Alexandre de Moraes, conhecido por sua rigidez em investigações e se auto declarando defensor da democracia, viu seu nome envolvido em polêmicas semelhantes, que inclui viagens e palestras bancadas por figuras investigadas pelo Tribunal. Outros exemplos abundam: o agora aposentado Luís Roberto Barroso, já foi criticado por palestras remuneradas, em eventos patrocinados por empresas com processos no tribunal; Edson Fachin enfrentou escrutínio por contatos com lobistas. O que dizer de Ricardo Lewandowski, que, após aposentadoria, assumiu cargos em firmas ligadas a ex-clientes, incluindo o próprio Banco Master? Esses episódios criam um padrão: o que outrora seria visto como inadmissível, agora é tratado como rotina, com o tribunal emitindo notas vagas ou simplesmente ignorando as críticas.
Essa normalização erode a confiança pública no Judiciário como um todo. Em um país marcado por sérias desigualdades, onde milhões lutam diariamente para sobreviver, com um salário-mínimo miserável, de pouco mais de 1,5 mil reais, ver "ministros" dos Tribunais Superiores desfrutando de luxos financiados por empresários investigados, soa como um tapa na cara da sociedade.

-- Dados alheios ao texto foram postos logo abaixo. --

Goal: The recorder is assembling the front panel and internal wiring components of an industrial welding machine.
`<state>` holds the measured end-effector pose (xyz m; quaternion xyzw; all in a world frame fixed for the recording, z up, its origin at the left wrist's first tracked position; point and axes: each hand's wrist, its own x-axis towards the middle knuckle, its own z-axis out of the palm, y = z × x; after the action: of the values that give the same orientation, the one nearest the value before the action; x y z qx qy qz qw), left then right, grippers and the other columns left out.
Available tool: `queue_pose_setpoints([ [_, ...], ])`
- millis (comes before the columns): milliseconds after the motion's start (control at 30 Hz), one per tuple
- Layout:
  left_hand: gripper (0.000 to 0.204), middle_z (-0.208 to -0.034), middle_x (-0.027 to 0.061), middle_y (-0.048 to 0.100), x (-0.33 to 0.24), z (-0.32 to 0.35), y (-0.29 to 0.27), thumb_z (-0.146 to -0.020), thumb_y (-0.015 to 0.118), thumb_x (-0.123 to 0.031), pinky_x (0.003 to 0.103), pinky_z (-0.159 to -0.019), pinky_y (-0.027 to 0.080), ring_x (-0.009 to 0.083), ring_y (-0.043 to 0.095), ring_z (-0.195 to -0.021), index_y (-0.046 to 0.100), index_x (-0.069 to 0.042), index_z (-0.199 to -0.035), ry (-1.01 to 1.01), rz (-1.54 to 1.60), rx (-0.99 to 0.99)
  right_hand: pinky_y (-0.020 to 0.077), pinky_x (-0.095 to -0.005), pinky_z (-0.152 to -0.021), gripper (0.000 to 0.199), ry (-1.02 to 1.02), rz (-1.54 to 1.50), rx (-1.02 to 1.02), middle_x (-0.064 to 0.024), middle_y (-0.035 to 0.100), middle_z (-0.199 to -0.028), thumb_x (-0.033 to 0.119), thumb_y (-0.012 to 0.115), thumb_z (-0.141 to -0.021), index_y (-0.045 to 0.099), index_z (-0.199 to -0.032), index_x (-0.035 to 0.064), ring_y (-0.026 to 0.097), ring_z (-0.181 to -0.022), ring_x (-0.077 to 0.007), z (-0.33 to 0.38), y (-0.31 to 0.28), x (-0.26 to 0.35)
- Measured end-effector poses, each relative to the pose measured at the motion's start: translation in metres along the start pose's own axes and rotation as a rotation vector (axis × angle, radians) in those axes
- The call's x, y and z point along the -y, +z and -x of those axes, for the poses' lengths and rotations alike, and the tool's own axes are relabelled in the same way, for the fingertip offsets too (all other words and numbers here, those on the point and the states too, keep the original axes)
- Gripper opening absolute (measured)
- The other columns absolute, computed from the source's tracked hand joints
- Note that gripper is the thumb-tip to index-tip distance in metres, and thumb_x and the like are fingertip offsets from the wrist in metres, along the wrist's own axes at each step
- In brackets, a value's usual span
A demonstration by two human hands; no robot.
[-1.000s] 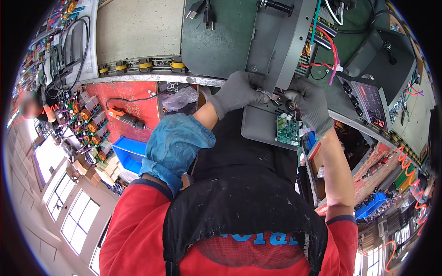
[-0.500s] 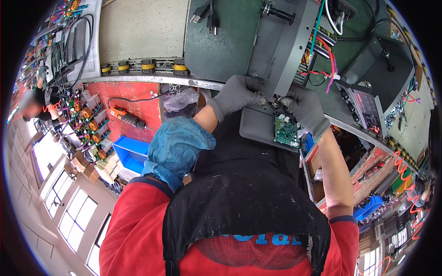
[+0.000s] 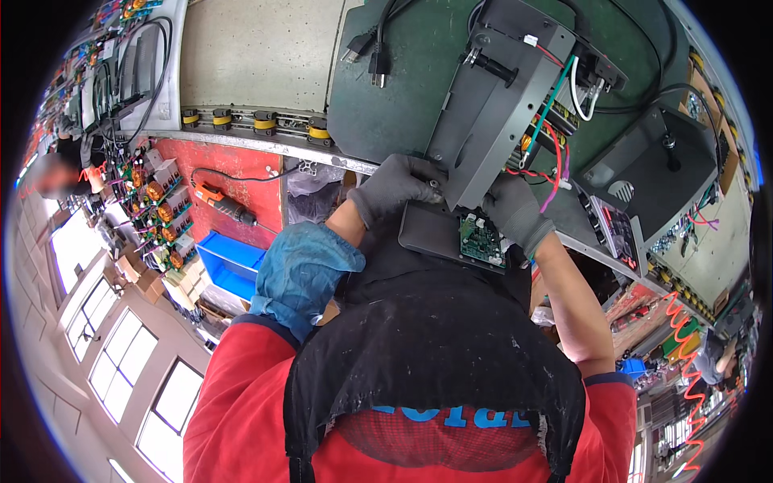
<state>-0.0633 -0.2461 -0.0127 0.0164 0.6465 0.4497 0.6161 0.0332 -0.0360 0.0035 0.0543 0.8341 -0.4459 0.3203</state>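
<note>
A dark grey metal housing (image 3: pixel 503 121) stands tilted at the bench edge, its lower corner between my two gloved hands. My left hand (image 3: pixel 396 190) is left of that corner, with thumb and fingers pinched round a small shiny part too small to name. To the right, my right hand (image 3: pixel 518 214) reaches in beside the housing; its fingertips are hidden behind the metal. Just below both hands, a flat dark panel (image 3: pixel 431 233) hangs over my apron, carrying a green circuit board (image 3: pixel 481 241). Red, purple and green wires (image 3: pixel 557 157) come out of the housing's right side.
A second grey housing (image 3: pixel 656 153) lies at the right of the bench, near a small panel (image 3: pixel 616 229) with wiring. Power plugs (image 3: pixel 378 64) lie on the green mat. An orange power screwdriver (image 3: pixel 225 205) and a blue bin (image 3: pixel 229 264) are lower left. A co-worker (image 3: pixel 60 173) is at far left.
The view has shifted a little. My hands, the housing corner and the panel with the board sit further left in the picture, and my right hand is tucked closer behind the housing.
</note>
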Motion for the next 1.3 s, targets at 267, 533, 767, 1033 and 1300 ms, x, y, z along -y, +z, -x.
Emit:
queue_pose_setpoints([
  [267,0.036,-0.098,0.0126,0.065,-0.002,-0.002,-0.01,-0.072,0.061,0.001,0.028,-0.082,0.05,0.0184,0.063,-0.087,0.062,0.006,-0.107,0.041,0.409,0.122,0.0487,-0.046,-0.074,0.031,0.039,0.231,0.146,-0.0205,0.065,-0.082,0.031,0.055,-0.088,0.068,-0.095,0.004,0.063,-0.078,-0.0368,-0.006,-0.009,0.006],
  [533,0.028,-0.089,0.0131,0.063,-0.009,-0.01,0.007,-0.076,0.053,0.004,0.031,-0.074,0.053,0.0203,0.064,-0.078,0.057,0.005,-0.103,-0.098,0.545,-0.2,0.0494,-0.0442,-0.073,0.032,-0.057,0.274,0.098,-0.0197,0.066,-0.084,0.033,0.055,-0.088,0.069,-0.098,0.0058,0.064,-0.079,-0.0358,-0.006,0.004,-0.014],
  [767,0.023,-0.091,0.011,0.062,-0.017,-0.007,0.011,-0.077,0.051,0.004,0.029,-0.076,0.052,0.0176,0.061,-0.079,0.058,0.004,-0.1,-0.053,0.524,-0.157,0.0488,-0.0421,-0.074,0.035,0.044,-0.073,0.003,-0.0178,0.067,-0.086,0.038,0.057,-0.087,0.07,-0.1,0.0084,0.064,-0.081,-0.0341,-0.004,0.005,-0.026],
  [1033,0.022,-0.086,0.0123,0.064,-0.017,-0.011,0.018,-0.074,0.054,0.007,0.03,-0.072,0.054,0.0187,0.064,-0.078,0.059,0.005,-0.096,-0.034,0.468,-0.262,0.0492,-0.0384,-0.075,0.029,-0.031,0.137,0.089,-0.0132,0.069,-0.09,0.035,0.06,-0.085,0.071,-0.1,0.0123,0.065,-0.083,-0.03,-0.012,0.001,-0.027],
  [1300,0.017,-0.083,0.0109,0.062,-0.001,-0.023,0.018,-0.073,0.056,0.006,0.029,-0.069,0.054,0.0177,0.062,-0.074,0.06,0.003,-0.089,0.013,0.513,-0.275,0.0495,-0.0357,-0.076,0.022,-0.011,0.23,0.072,-0.0114,0.069,-0.091,0.022,0.064,-0.081,0.071,-0.1,0.0128,0.065,-0.084,-0.0269,-0.016,-0.012,-0.017],
])
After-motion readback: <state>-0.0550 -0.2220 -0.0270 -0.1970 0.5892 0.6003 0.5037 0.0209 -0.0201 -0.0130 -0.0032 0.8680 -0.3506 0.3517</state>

Pesquisas recentes, como as do Datafolha, mostram que a aprovação do STF caiu para menos de 30%, justamente por percepções de elitismo e parcialidade. A banalização dessas condutas não só enfraquece a democracia ao minar a separação de poderes, como também incentiva corrupção em escalões menores, pois se os de cima podem, por que não os de baixo não poderial? Trata-se de uma percepção muito perigosa.
Reformas já!
É urgente uma reforma do Poder Judiciário, sobretudo, no funcionamento e competência dos Tribunais Superiores, o que também inclui o Superior Tribunal de Justiça (STJ), o Tribunal Superior Eleitoral (TSE) e o Tribunal Superior do Trabalho (TSE). É muita "superioridade" junta, mas isso é tema para um artigo mais longo, devido a sua complexidade.
Mas a princípio, o Conselho Nacional de Justiça (CNJ) precisa fortalecer seus mecanismos de fiscalização, impondo transparência obrigatória sobre viagens, palestras e relações pessoais de ministros, mas como fazer isso, se a sua presidência é ocupada por um ministro do STF? O Congresso Nacional deve promulgar leis mais rígidas contra conflitos de interesse, como aquelas vigentes em cortes supremas de países desenvolvidos como Estados Unidos e Inglaterra. O Código de Conduta sugerido por Fachin, baseado no modelo alemão, não é uma solução (pois é muito fraco) e a própria imposição de um "código de ética", nem mesmo foi aceita pela maioria dos ministros.
Dias Tóffoli, por dever ético e funcional, deveria se afastar do caso Master, seguindo os ditames da Lei Processual, caso contrário, o STF corre o risco de se tornar uma instituição absolutamente desacreditada, onde não mais se tem a percepção de que a justiça é seletiva e seus princípios, negociáveis, mas se terá a plena certeza.
A viagem de Toffoli, por óbvio, não foi apenas uma escapada futebolística, de um fanático pelo velho esporte bretão, mas é um sintoma de um mal maior, que está corroendo as entranhas do STF. Enquanto o futebol celebrou uma vitória (do Flamengo), a ética e a justiça sofriam mais uma derrota. Já passou da hora do STF recuperar sua credibilidade, antes que essa inadmissível banalização, tome efeitos irreversíveis, ao ferir de morte a reputação do Poder Judiciário, que é o responsável pela aplicação da Lei sem olhar a quem. Cabeças hão de rolar.